Endopolygalacturonase digestion of ‘pectic’ polysaccharides from six species of the Viridiplantae. AIR was de‐esterified with NaOH then digested with EPG, and the water‐soluble products were analysed by TLC on aluminium‐backed silica‐gel plates in BAW (2:1:1; single ascent). EPG alone gave no detectable spots. We loaded two replicate digests. Aqueous suspensions of the AIRs (without EPG treatment) were also loaded, demonstrating the absence of pre‐existing oligogalacturonides. MM, marker mixture of GalA and its disaccharide.

FIG. 5

The galactose in Chlorokybus pectin and in its aldobiouronic acid (A1) are the l‐enantiomer. (A) Whole Chlorokybus pectin P2 was acid‐hydrolysed then treated (Y), or not (N, incubated in enzyme buffer), with d‐galactose oxidase. Products were analysed by TLC (in EPAW). For comparison, commercial l‐ and d‐galactose were treated, or not, with d‐galactose oxidase. (B) Purified A1 (see Fig. 6A) was re‐hydrolysed with TFA (A1,h), then treated with d‐galactose oxidase (A1,h,o), and mixed with galactose oxidase‐treated d‐Gal (A1,h,o + d‐Gal,o). A sample of oxidase‐treated d‐Gal (d‐Gal,o) was run for comparison. The TLC was developed in BAW with one ascent. Abbreviations: h, hydrolysed in TFA; o, incubated with galactose oxidase.

FIG. 6

Chromatography of acid hydrolysate of pectin 2 from Chlorokybus. The pectin was hydrolysed with 2 M TFA for 1 h at 120°C. (A) Preparative paper chromatography of the total hydrolysate. Chromatography solvent BAW (12:3:5), run for 24 h.

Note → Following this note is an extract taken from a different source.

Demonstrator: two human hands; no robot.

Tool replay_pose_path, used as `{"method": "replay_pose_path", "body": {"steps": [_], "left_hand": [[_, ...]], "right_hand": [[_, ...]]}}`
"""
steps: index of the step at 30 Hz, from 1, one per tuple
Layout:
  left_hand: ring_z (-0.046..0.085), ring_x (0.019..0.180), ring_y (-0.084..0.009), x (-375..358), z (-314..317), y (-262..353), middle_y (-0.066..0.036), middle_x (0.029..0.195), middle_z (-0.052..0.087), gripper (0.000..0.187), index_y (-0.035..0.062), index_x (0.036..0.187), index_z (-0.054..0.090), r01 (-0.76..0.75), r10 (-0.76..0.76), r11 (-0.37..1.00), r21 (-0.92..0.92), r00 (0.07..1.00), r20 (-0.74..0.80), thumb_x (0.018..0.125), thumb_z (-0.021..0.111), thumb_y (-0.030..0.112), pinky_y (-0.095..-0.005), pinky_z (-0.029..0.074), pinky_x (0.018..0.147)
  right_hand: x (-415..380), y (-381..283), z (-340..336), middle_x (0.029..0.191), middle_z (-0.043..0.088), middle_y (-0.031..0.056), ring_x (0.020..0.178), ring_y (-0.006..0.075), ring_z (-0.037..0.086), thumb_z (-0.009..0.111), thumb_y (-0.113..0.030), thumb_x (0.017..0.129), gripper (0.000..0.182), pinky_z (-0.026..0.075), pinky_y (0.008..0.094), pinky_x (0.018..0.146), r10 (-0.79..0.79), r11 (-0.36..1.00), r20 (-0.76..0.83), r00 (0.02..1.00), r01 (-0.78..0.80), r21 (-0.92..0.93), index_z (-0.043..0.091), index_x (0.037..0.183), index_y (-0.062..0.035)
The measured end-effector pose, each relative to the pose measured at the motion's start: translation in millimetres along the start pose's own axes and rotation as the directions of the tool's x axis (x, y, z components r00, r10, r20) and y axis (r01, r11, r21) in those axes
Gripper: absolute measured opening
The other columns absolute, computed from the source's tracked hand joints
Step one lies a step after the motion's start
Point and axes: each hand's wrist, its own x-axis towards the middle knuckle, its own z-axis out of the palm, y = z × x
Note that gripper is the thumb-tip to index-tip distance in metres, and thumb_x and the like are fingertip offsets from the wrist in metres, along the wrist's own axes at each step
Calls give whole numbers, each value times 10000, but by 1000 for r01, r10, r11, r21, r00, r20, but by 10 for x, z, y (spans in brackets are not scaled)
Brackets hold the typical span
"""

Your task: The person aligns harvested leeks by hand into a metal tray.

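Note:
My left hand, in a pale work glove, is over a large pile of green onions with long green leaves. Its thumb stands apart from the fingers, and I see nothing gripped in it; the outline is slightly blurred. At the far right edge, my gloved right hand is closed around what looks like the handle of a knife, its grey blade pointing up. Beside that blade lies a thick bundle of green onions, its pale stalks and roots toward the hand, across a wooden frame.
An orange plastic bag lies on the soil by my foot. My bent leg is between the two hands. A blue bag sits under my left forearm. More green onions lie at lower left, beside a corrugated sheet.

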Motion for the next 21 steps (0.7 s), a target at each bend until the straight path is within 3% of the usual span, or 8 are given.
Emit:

The fringes of the preparative loading were stained with aniline hydrogen‐phthalate, then the unstained portion of interesting compounds (not shown here in full), A1, A2 and M1, were eluted for further analysis. The dashed black line indicates the position of Xyl on the paper, as a visual guide. (B,C) TLC of small portions of A1, A2 and M1 from (A). Markers included an Anthoceros pectin hydrolysate containing the aldobiouronic acid α‐d‐GlcA‐(1→3)‐l‐Gal (Popper et al., 2003). The solvents were (B) BAW (4:1:1) and (C) EPAW (6:3:1:1).

FIG. 7

Enzymic digests of Chlorokybus ‘pectin’. (A) ‘Pectin’ fraction P2 from Chlorokybus was treated with a series of endo‐ and exo‐hydrolases. N = no enzyme (pectin incubated alone for 72 h). (B) Substrate‐less controls of the same enzyme collection. Incubation conditions were as in Table S1. The TLC plates in were developed twice in BAW.

FIG. 8

Fractionation of intact Chlorokybus P2 ‘pectin’ on anion‐exchange chromatography. Prior to analyses, the urea was removed by dialysis. (A) Profile of total sugars, measured by a thymol dot‐blot assay. Dextran and homogalacturonan (‘HGA’) were run on the column as respectively neutral and anionic standards. (B) Profile of uronic acid residues, measured by m‐hydroxybiphenyl assay. (C) Sulphate profile, measured by a barium acetate assay complete acid hydrolysis of the fractions. (D) TLC of fully hydrolysed fractions from Chlorokybus P2 (2 M TFA, 120°C, 1 h). (E) TLC of mildly hydrolysed fractions (0.1 M TFA, 100°C, 2 h). For (D) and (E), each fraction comprised two samples collected successively in each indicated eluent. TLC plates were developed in EPAW for (D), and in BAW for (E). The marker mixtures (in grey rectangles) interrupt the sequence of fractions.